SEASON BLOG: Working the Winter in the French Alps PART 3

By Ian Felher
Published September 2007

Deborah and Ian catch some rays in the mountains of Morzine

Well, our winter ski season in Morzine, France is finally over. The final few weeks were great, with some fantastic spring weather, but the snow really did start to suffer towards the end. On our penultimate week we had a 'girls only' snowboard camp that was run in conjunction with the girls at 'Our Camp', which was a huge success. It obviously was tough for me that week to have the chalet completely full with 16 girls!

My wife Deborah was lucky enough to be allowed to tag along and get some instruction with the guests, and everybody really started to get into the mood hitting the kickers in the terrain park and encouraging each other to go bigger and better. Jon, our boss, and myself however were forced to sit on the sidelines and just take photos, although I did get to sneak in a little personal instruction from Emma, and I managed to land my first few backside 360s, which I was really pleased with!
During the last few weeks the snow really did start to get a bit too slushy though, and accidents were a problem. Both Lisa, our other boss, and a guest ended up badly damaging their knees whilst landing jumps, which was at least partly made worse by the extremely wet snow conditions.

There also really was no snowfall during those final weeks and you could have mistaken it for summer around Morzine itself. The flowers were out and it was nice going for a stroll along the river. My biggest regret was not bringing out my mountain bike for the winter, as gradually we would see more and more people out there riding their bikes were we had been snowboarding only weeks before.
So, finally, after 20 weeks, 260 guests and after serving over 120 four course evening meals in our chalet, it was time to leave. We were sad to go, as we had made some good friends in Morzine. However we were also glad to be leaving and moving on. It certainly had been a difficult season with the poor snow conditions making things very tough for us and guests alike.

We also had to struggle with a self-confessed 'nightmare boss' who used to work as a police officer, and we had to deal with not being given as much freedom and responsibility as we had received in previous winter seasons, when we had been trusted to just get the job done. But we certainly learned many things about how to run a successful business, particularly with the marketing side, and we certainly did enjoy our season working for Ride & Slide. But will we be back in Morzine next winter?
Well, the answer, unfortunately, is no. Morzine is a great town and it certainly is a great place to set up a small chalet firm. In fact, it is so good that already there are over 80 small 'luxury' chalet firms in Morzine, operating about 160 chalets between them! It was bizarre when you would often find yourself in a convoy of 12 almost identical minibuses heading down the mountain towards Geneva airport each weekend on transfer day.

an airborne Ian: looks like those lesson paid off!

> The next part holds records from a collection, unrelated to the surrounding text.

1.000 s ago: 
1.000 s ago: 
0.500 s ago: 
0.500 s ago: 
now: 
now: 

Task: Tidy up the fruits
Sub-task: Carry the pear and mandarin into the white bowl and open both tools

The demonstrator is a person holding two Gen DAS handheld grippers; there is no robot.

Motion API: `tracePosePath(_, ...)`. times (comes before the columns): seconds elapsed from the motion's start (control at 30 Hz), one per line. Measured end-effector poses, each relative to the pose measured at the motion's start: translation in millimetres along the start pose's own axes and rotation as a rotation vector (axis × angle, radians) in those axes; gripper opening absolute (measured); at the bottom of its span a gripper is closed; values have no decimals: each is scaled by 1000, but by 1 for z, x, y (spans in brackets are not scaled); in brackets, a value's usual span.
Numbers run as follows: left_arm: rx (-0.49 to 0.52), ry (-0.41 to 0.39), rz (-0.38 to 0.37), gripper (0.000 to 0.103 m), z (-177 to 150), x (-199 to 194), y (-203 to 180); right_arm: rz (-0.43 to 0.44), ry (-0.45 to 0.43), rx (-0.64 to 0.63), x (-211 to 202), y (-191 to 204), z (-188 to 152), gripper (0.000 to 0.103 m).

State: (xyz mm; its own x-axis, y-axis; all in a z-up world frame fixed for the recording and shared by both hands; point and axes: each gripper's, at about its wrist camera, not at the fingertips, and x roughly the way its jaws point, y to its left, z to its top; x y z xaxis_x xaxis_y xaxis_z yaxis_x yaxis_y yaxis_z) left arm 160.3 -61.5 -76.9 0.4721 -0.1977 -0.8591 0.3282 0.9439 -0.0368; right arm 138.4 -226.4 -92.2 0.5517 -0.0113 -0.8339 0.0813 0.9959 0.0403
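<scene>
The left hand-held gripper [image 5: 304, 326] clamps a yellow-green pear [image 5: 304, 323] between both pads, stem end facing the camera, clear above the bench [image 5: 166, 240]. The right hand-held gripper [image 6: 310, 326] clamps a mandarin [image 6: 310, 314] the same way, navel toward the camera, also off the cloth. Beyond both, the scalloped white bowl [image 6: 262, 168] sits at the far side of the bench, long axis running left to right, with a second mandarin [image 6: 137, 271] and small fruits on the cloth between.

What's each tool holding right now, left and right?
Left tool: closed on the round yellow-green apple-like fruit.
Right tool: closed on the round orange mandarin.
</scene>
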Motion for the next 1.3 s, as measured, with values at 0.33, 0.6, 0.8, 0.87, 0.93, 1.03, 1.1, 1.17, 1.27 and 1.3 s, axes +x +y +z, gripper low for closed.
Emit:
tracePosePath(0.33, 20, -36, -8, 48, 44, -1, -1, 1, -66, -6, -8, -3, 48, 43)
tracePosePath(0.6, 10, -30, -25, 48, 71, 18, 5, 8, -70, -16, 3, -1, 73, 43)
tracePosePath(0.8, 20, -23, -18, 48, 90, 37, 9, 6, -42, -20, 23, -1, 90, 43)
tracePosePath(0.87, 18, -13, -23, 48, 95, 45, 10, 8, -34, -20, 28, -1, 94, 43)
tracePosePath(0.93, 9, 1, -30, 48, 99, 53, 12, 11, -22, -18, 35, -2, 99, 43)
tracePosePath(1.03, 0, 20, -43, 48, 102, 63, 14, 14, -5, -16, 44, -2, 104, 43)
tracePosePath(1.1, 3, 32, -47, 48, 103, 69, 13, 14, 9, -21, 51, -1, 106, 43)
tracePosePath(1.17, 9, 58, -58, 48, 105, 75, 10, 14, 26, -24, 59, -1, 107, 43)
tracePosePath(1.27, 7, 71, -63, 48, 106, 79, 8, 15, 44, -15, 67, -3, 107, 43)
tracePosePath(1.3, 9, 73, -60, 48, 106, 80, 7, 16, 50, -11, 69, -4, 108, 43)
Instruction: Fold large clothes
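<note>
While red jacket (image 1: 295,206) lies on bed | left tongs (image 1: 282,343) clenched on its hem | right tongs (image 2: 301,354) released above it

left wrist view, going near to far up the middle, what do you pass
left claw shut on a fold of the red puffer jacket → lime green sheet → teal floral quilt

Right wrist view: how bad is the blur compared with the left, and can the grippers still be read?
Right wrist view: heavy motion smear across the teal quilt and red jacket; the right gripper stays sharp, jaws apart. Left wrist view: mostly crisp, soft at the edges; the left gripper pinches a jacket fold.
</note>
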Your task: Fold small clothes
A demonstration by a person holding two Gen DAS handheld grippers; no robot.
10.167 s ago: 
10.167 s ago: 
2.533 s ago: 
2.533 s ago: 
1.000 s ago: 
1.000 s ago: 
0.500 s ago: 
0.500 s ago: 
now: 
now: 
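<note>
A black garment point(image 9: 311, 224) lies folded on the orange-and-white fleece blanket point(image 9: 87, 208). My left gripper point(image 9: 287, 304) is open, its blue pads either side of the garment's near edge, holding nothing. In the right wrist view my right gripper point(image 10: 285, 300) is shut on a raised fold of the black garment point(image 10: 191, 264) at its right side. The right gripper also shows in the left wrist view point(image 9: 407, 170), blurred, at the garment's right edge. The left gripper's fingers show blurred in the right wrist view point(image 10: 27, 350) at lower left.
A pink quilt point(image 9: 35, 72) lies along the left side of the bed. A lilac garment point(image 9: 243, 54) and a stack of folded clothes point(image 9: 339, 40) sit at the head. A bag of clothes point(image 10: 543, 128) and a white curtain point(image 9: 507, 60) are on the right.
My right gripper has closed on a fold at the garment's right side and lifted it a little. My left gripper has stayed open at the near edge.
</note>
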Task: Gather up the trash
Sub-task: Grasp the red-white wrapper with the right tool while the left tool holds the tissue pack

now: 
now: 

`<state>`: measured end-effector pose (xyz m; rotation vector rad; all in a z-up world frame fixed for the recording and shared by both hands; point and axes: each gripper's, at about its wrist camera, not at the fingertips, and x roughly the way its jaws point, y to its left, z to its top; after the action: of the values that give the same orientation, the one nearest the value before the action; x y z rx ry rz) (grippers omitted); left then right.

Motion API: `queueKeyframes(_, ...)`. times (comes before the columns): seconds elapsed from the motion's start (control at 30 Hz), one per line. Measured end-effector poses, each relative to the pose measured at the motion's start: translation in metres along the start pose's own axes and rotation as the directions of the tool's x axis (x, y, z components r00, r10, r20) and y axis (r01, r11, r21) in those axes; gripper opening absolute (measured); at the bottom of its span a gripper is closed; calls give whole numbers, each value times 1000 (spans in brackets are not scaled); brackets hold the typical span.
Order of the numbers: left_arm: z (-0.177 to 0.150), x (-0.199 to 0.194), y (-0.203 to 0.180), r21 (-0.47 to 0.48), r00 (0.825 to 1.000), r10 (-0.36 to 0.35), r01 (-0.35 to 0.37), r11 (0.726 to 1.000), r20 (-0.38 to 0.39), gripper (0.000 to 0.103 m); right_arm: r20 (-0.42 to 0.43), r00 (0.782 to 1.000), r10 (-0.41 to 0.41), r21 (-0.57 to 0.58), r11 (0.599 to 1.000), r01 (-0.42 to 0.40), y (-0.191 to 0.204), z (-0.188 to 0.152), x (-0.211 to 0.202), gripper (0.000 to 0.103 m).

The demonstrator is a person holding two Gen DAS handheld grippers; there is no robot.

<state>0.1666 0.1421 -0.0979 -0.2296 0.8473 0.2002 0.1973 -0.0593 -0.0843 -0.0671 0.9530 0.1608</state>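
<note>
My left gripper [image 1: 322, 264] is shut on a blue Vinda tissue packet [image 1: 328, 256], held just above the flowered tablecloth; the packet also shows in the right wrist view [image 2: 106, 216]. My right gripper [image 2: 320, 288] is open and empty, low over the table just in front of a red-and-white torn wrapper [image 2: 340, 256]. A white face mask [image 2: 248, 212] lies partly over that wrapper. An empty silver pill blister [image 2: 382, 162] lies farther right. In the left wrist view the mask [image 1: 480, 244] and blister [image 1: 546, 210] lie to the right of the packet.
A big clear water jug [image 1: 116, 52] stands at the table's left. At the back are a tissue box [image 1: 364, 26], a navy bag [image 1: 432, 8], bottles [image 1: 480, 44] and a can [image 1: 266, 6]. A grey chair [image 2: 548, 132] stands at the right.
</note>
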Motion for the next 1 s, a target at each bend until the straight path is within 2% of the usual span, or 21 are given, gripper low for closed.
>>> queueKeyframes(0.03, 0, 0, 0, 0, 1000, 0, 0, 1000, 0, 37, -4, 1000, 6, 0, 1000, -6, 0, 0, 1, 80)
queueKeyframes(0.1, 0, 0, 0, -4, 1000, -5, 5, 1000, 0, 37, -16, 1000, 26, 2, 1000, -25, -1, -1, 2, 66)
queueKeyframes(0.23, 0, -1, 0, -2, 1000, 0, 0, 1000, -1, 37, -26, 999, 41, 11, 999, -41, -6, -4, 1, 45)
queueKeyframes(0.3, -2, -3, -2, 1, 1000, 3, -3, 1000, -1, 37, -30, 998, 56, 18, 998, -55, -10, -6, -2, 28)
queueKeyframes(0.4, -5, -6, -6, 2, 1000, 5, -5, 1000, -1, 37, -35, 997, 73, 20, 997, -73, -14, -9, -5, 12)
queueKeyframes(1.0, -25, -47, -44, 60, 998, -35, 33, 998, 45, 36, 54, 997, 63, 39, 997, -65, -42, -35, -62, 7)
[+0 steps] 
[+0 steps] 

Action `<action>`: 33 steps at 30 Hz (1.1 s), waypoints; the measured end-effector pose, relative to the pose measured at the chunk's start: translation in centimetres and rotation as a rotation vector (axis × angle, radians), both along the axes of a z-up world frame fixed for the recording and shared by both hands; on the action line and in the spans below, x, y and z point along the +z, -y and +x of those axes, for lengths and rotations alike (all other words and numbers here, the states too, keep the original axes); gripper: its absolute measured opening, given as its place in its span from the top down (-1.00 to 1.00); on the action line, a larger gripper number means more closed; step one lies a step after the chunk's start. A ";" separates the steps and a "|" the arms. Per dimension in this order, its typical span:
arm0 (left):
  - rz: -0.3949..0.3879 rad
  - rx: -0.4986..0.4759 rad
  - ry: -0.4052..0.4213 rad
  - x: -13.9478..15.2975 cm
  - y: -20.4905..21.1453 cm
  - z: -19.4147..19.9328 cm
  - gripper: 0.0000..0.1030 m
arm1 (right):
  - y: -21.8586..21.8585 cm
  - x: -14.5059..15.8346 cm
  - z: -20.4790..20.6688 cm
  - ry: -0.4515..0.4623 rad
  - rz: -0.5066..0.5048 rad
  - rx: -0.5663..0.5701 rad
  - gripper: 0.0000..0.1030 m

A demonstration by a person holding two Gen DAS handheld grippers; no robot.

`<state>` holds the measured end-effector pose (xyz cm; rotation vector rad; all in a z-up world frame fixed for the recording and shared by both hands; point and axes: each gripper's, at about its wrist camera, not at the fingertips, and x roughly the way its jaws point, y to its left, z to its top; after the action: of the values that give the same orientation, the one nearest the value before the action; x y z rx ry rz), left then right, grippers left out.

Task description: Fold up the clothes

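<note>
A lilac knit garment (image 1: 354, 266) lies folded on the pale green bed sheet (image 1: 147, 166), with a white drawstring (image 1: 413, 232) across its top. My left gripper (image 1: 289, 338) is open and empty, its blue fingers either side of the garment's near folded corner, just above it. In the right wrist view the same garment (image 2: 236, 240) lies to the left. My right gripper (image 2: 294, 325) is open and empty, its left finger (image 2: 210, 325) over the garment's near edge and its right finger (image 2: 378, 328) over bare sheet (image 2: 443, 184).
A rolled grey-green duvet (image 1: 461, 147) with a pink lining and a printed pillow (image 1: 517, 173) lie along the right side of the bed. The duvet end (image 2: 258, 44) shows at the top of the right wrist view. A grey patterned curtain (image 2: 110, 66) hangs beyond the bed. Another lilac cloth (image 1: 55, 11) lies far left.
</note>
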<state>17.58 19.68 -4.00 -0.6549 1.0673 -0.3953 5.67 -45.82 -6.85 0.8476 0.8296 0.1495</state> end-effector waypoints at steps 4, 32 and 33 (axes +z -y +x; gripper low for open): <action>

It also appeared that every company was trying to outdo each other in some way, whether it was by being the most luxurious, the most snowboard-friendly and cool or the one with the best hi-tech gadgets. In Morzine there are already numerous different companies specializing in different 'ski' markets - there are the 'family-friendly' companies with nannies, chalets just for Irish guests, companies that will provide you with your own ipod and 'personalised playlist' every day, and even a chalet company that specialises in Swingers weeks! Now that would be worth checking out!

It surely is only a matter of time before a company opens that specialises solely in 'luxury' holidays for the pet-loving Welsh one-legged colour blind snowboarder! There is still space for more companies there, and with the absence of most of the big ski companies there is the opportunity for the smaller companies to flourish in Morzine, but it is not for us. We have no desire to do the same as everyone else has already done, and battle it out with the compeition for paying guests. It's all too easy to copy another company's website and marketing and set up a chalet business, but that wasn't really what we wanted to do.
The snow was also an issue this year. Morzine is very low for a popular ski resort, sitting at only 1000m. It only snowed around our chalet four times this winter season. But obviously this was a common theme across Europe, and almost all ski resorts in France, Switzerland, Slovakia etc had one of their worst seasons in many years. It is also fairly likely that this was just a natural 'blip' in the general weather pattern and the doom-merchants are probably being a little too quick to cry 'global warming'.

However it is certainly an eye-opener when you see businesses struggling to get financial backing from the local banks because the bank managers are worried about investing in a business which they fear may not be profitable in 15 years time due to global warming creating poor snow conditions.

flying high in the Morzine sky

So, Deborah and I have decided we do not want to tie ourselves down to just one town, one market or one season. Instead we have decided that perhaps it is a good time to head back to Australia, and do something a bit different. We also didn't really want to spend the next five years cleaning toilets and cooking meals.

So instead, we have decided it is time to set up a proper 'Adventure Travel' company for the Australasian market. Obviously I can't divulge our plans entirely, but I am hoping a heli-boarding & mountain biking trip to Chile is only a few years off! We will keep you informed!

Ian Fehler spent the winter season living and working in Morzine France, for Ride and Slide Chalets.